Intermittent fasting for weight loss has been a frequent topic of conversation within the health and fitness community over the last few years. But what exactly is it, how does it work, and how can it benefit your weight loss journey? In this blog, we look at the basics of intermittent fasting and how working with a nutrition coach can help you decide if it is right for you.
In a nutshell, intermittent fasting involves having periods where you are fasting and periods where you are eating throughout the day or week. Intermittent fasting is not a diet from a timing standpoint. We repeat, it is not a diet. It is a shift in your eating patterns to initiate changes within your body to aid in weight loss. Often, people hear the word fasting and immediately think of going without food for lengthy periods, and that is an option, but it is not the only way it can be done.
Overnight intermittent is really the easiest method for those who are not breakfast haters or skippers. With that method you eat your meals in 12 hours and then nothing but water or whatever for the overnight 12 hours so 6am-6pm food and nothing again for another 12 hours.

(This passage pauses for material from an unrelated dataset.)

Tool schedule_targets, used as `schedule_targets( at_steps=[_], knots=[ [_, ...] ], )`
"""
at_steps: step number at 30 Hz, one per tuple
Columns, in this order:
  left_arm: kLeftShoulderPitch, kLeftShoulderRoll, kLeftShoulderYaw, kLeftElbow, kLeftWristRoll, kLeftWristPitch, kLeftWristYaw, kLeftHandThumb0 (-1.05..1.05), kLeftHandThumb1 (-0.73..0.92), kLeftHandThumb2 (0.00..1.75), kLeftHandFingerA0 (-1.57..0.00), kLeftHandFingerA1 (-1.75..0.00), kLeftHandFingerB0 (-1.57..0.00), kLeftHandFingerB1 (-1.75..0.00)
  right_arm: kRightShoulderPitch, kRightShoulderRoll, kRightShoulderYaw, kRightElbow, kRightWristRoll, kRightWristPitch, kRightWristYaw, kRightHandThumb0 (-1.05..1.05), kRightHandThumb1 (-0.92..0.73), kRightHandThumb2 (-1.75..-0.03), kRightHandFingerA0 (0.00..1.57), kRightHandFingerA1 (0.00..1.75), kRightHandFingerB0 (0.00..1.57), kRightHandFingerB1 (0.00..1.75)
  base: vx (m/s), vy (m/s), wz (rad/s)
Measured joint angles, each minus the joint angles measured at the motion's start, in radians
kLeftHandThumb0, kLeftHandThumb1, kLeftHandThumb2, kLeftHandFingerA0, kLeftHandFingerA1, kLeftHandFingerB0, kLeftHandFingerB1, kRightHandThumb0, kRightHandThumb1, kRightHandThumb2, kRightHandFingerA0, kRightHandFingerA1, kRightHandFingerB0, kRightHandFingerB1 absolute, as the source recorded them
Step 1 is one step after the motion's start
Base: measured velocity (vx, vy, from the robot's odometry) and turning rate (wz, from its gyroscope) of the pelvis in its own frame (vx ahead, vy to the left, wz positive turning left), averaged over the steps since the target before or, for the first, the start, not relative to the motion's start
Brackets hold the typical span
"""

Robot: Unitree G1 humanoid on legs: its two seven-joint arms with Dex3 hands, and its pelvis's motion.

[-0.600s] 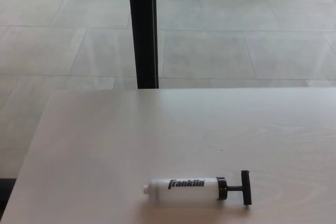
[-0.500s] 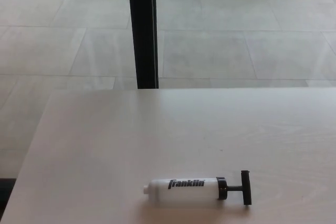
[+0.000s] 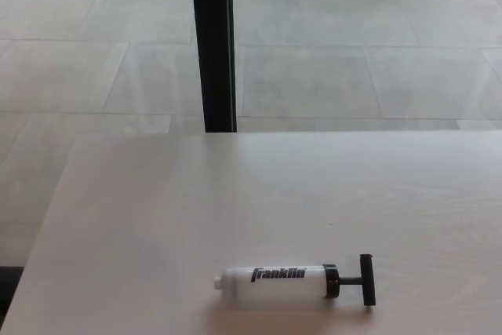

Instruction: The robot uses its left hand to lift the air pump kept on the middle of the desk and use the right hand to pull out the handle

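A white air pump point(image 3: 274, 286) with black "Franklin" lettering lies on its side on the pale wooden desk point(image 3: 235, 202), near the front edge. Its black T-shaped handle point(image 3: 365, 279) points to the right, a short length of black shaft showing between it and the black collar. Neither of my hands shows in the head view.
A black vertical post point(image 3: 212, 45) stands behind the desk's far edge, left of centre. Beyond it lies a grey tiled floor point(image 3: 353, 52). The desk's left edge point(image 3: 43, 225) runs diagonally down toward the lower left corner.
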Motion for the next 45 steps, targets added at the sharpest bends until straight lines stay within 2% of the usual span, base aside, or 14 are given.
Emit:
schedule_targets(
  at_steps=[1,2,6,7,8,10,12,14,16,20,21,25,28,45],
  knots=[
    [-0.019,0.0,-0.009,-0.048,0.0,0.0,0.0,-0.67,0.73,0.62,-0.21,-0.47,-0.26,-0.37,-0.014,0.0,0.001,-0.019,0.001,0.002,0.001,-0.82,-0.92,-0.72,0.0,0.33,0.05,0.26,0.0,0.0,0.0],
    [-0.03,0.0,-0.014,-0.077,0.001,0.0,0.001,-0.74,0.71,0.62,-0.27,-0.53,-0.29,-0.38,-0.021,0.0,0.002,-0.03,0.002,0.002,0.002,-0.85,-0.73,-1.14,0.02,0.2,0.07,0.23,0.0,0.0,0.0],
    [-0.083,-0.002,-0.042,-0.223,0.008,0.001,0.004,-0.7,0.72,0.61,-0.2,-0.49,-0.28,-0.37,-0.065,0.0,0.013,-0.087,0.002,0.004,0.003,-0.96,-0.76,-1.14,0.03,0.38,0.14,0.25,0.0,0.0,0.0],
    [-0.093,-0.002,-0.049,-0.255,0.009,0.001,0.005,-0.7,0.55,0.89,-0.13,-0.54,-0.21,-0.48,-0.076,0.0,0.017,-0.102,0.002,0.004,0.003,-0.91,-0.91,-0.68,0.06,0.39,0.14,0.29,0.0,0.0,0.0],
    [-0.105,-0.003,-0.056,-0.294,0.01,0.002,0.006,-0.68,0.69,0.6,-0.21,-0.46,-0.29,-0.37,-0.088,0.0,0.022,-0.121,0.002,0.005,0.003,-0.92,-0.72,-1.13,0.03,0.37,0.12,0.4,0.0,0.0,0.0],
    [-0.13,-0.006,-0.078,-0.37,0.013,0.004,0.01,-0.68,0.72,0.61,-0.29,-0.44,-0.31,-0.36,-0.112,0.0,0.036,-0.16,0.0,0.007,0.003,-0.91,-0.91,-0.68,0.07,0.38,0.19,0.32,0.0,0.0,0.0],
    [-0.151,-0.008,-0.1,-0.435,0.017,0.007,0.012,-0.7,0.73,0.62,-0.27,-0.43,-0.3,-0.36,-0.132,0.001,0.05,-0.192,-0.002,0.008,0.003,-0.87,-0.7,-1.12,0.03,0.4,0.11,0.45,0.0,0.0,0.0],
    [-0.172,-0.012,-0.13,-0.51,0.021,0.015,0.016,-0.63,0.75,0.62,-0.3,-0.45,-0.29,-0.38,-0.156,0.002,0.071,-0.232,-0.004,0.01,0.003,-0.88,-0.92,-0.69,0.08,0.39,0.18,0.28,0.0,0.0,0.0],
    [-0.19,-0.015,-0.159,-0.572,0.027,0.023,0.018,-0.66,0.73,0.62,-0.25,-0.46,-0.28,-0.38,-0.175,0.006,0.091,-0.26,-0.007,0.01,0.003,-0.88,-0.72,-1.09,0.05,0.44,0.1,0.42,0.0,0.0,0.0],
    [-0.237,-0.028,-0.246,-0.715,0.052,0.042,0.025,-0.72,0.72,0.61,-0.22,-0.46,-0.29,-0.36,-0.215,0.021,0.154,-0.341,-0.016,0.013,0.004,-0.89,-0.71,-1.09,0.07,0.42,0.11,0.42,0.0,0.0,0.0],
    [-0.24,-0.031,-0.255,-0.728,0.054,0.044,0.025,-0.72,0.71,0.61,-0.22,-0.48,-0.29,-0.37,-0.218,0.023,0.161,-0.349,-0.017,0.013,0.004,-0.9,-0.89,-0.68,0.1,0.33,0.19,0.27,0.0,0.0,0.0],
    [-0.286,-0.059,-0.375,-0.881,0.096,0.072,0.035,-0.66,0.69,0.6,-0.22,-0.48,-0.28,-0.4,-0.244,0.053,0.241,-0.453,-0.026,0.021,0.006,-0.38,-0.42,-1.06,0.02,0.52,0.0,0.48,0.0,0.0,0.0],
    [-0.324,-0.079,-0.478,-0.982,0.137,0.092,0.041,-0.73,0.73,0.61,-0.26,-0.46,-0.3,-0.39,-0.255,0.075,0.309,-0.531,-0.034,0.028,0.01,-0.85,-0.91,-0.68,0.15,0.35,0.2,0.28,0.0,0.0,0.0],
    [-0.401,-0.133,-0.908,-1.173,0.368,0.202,0.054,-0.71,0.68,0.6,-0.25,-0.51,-0.32,-0.4,-0.278,0.167,0.57,-0.718,-0.113,0.039,0.013,-0.82,-0.92,-0.71,0.17,0.37,0.24,0.32,0.0,0.0,0.0]
  ],
)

Truly sustainable for the long term.
The next method is called Eat-Stop-Eat. This method is closest to the type of fasting some people imagine when they think of intermittent fasting. With this method, you would fast for a full 24 hours once or twice a week but eat as usual the rest of the week. The fasting period can begin at any time of day.
Finally, there is the 5:2 diet. This method involves limiting caloric intake to only 500-600 calories two days out of the week while eating on a normal schedule on other days. Your limited intake days don’t need to be taken consecutively.

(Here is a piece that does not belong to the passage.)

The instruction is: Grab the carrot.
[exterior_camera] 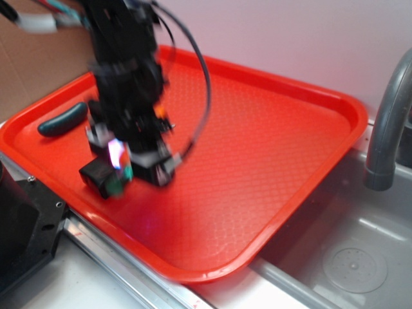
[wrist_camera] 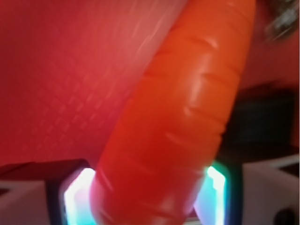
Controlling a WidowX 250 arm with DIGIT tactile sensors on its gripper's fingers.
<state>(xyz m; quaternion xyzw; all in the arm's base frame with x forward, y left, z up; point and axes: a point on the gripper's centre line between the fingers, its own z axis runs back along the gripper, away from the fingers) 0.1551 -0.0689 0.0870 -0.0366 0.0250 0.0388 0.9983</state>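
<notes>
We see the black robot gripper (exterior_camera: 129, 164) low over the red textured plastic tray (exterior_camera: 270, 129). In the wrist view its two lit pads (wrist_camera: 77, 197) clasp the glossy orange ridged toy carrot (wrist_camera: 183, 122), whose long axis runs straight out from the jaws. Motion blur hides the carrot in the exterior view. A dark green sausage-shaped piece (exterior_camera: 62, 120) lies nearby.

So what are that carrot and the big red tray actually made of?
The carrot looks like glossy moulded plastic: smooth orange skin with shallow pressed-in ridges and bright highlights. The tray also seems to be plastic, more matte, with a fine waffle-like texture stamped across its floor and a smooth raised rim. Neither can be confirmed by look alone.
</notes>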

No one method is the best intermittent fasting for weight loss. We suggest working with your nutrition coach to determine the method that is the most sustainable for your lifestyle, as well as your dietary and exercise needs.
We mentioned that intermittent fasting causes changes within your body that facilitate weight loss. These changes include increasing growth hormones within your body to help burn fat and increase lean muscle without stringent calorie reductions. Fasting also triggers the release of the hormone noradrenaline, which is a fat-burning hormone. You’ll also lower your blood sugar and insulin levels, which makes it easier for your body to use up stored body fat and reduce insulin resistance. All these changes combined can result in an increased metabolism. In short, you are burning more calories than you are consuming, so you are likely to lose weight.
The most frequent concern with intermittent fasting for weight loss is extreme hunger resulting in binge-eating. After 16 hours with no food, hunger is normal. A common strategy to limit hunger is to eat protein-rich foods for dinner, which will help sustain your body until your first meal in the afternoon. However, without careful planning, you run the risk of overeating later on. Even though intermittent fasting is not a diet, you still want to be mindful of the calories you are consuming during your eating period. The people who are the most unsuccessful at using intermittent fasting for weight loss think that 16 hours of fasting gives them a free pass to eat all they want in the afternoon and evening.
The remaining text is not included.